Nicola D’Auria aveva modificato una pistola Magnum giocattolo per farla sparare come  una vera arma da fuoco. Il 31enne di Castellammare di Stabia è stato nuovamente arrestato dai carabinieri della stazione di Gragnano. Il giovane era affidato in prova ai servizi sociali.  Durante una perquisizione domiciliare i militari sequestravano anche 9 cartucce e materiale utile a fabbricare munizioni artigianali.

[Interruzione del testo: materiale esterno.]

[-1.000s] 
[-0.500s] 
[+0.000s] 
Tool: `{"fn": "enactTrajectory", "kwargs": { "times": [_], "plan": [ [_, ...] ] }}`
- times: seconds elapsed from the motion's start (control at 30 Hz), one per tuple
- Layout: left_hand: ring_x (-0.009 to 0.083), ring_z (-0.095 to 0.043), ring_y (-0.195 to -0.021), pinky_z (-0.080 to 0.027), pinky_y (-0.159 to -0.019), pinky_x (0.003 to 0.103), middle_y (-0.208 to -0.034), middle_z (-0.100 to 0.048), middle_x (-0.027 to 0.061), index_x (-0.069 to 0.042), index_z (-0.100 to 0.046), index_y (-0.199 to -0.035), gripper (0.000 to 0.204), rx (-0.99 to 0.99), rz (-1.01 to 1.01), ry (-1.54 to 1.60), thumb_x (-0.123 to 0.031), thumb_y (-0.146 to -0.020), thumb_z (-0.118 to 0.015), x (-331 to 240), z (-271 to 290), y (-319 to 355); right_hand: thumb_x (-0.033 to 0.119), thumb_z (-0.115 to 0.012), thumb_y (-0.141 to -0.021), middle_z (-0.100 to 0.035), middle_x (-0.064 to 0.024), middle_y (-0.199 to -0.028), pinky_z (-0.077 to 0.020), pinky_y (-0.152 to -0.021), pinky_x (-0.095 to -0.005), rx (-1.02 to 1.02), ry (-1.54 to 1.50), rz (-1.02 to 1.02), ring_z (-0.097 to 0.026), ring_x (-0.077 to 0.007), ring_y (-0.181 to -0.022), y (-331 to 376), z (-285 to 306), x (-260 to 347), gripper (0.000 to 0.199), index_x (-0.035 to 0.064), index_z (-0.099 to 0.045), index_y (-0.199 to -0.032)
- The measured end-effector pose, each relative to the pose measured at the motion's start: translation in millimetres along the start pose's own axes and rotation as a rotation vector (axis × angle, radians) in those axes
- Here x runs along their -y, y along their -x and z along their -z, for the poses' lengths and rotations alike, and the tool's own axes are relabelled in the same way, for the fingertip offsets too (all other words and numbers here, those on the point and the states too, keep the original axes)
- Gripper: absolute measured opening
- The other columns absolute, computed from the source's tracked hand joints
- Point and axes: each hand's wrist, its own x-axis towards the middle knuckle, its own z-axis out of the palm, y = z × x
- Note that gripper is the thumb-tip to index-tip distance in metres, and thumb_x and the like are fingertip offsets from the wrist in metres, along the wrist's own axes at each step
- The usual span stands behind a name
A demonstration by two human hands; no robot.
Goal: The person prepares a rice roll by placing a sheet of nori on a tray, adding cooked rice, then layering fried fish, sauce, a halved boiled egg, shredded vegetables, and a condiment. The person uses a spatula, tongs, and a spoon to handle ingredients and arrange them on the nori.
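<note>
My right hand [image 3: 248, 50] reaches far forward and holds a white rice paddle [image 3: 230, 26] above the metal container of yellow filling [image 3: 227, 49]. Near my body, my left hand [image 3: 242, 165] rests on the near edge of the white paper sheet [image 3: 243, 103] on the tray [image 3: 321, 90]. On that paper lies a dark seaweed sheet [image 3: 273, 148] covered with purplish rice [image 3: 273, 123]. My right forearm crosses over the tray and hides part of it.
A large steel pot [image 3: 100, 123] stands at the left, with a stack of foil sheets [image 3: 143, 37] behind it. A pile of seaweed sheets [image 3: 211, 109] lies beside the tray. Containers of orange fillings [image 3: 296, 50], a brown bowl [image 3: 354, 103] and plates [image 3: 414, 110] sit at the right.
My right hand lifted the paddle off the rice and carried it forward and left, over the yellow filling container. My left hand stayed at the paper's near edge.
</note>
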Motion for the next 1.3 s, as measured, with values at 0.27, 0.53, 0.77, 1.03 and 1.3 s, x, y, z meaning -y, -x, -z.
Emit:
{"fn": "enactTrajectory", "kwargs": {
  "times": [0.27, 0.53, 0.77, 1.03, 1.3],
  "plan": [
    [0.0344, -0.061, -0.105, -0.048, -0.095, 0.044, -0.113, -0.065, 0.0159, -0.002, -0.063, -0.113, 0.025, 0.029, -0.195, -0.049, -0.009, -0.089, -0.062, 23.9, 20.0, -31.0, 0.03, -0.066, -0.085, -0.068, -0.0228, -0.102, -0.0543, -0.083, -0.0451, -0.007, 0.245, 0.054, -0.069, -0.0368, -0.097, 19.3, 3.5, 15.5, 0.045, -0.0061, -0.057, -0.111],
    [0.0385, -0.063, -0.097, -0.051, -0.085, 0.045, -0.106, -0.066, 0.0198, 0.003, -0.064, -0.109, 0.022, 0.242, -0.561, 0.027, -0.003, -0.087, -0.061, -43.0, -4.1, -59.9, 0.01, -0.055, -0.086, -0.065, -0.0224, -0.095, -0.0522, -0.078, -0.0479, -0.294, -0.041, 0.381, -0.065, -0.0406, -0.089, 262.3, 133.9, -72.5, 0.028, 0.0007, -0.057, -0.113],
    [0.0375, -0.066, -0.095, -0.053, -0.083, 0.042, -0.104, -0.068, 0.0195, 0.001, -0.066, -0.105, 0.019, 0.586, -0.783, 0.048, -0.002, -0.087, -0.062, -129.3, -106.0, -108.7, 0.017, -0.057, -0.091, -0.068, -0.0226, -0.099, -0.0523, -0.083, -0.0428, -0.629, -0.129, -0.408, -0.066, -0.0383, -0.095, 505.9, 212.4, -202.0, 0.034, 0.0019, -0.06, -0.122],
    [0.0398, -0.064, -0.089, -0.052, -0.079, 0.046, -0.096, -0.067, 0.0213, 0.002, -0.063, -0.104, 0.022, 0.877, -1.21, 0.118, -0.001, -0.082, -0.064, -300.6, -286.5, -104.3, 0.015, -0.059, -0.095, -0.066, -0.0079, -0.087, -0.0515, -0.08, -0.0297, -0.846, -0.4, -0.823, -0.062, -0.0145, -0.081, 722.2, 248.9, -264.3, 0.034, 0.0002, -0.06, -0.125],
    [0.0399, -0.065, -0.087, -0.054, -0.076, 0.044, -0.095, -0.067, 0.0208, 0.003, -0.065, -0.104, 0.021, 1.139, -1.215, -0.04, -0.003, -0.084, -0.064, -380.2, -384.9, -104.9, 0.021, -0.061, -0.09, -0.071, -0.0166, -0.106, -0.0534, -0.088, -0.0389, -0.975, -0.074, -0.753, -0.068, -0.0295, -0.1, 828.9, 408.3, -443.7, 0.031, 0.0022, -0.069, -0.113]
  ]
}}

Oltre alla pistola Magnum sotto chiave sono finiti anche 20 grammi di polvere nera, 165 inneschi, 90 grammi di pallini in acciaia. Inoltre nascondeva anche attrezzi per pulire e modificare le armi. Attualmente D’Auria si trova nel carcere di Secondigliano.

IL PRECEDENTE 

Nel giugno del 2013 Nicola confessò ai carabinieri di aver ucciso il papà colpendo con un dardo di balestra. Pasquale morì all’ospedale San Leonardo di Castellammare in seguito alle lesioni della milza e del polmone. All’epoca dei fatti Nicola aveva 24 anni e anche in quella circostanza le forze dell’ordine gli sequestrarono una pistola scacciacani con silenziatore, caricatori con munizioni, ogive e bossoli che il giovane utilizzava per modificare le armi. Il giovane possedeva pistole ad aria compressa, mitragliette, fucili di precisione. Persino un machete con la lama di un metro e numerosi pugnali.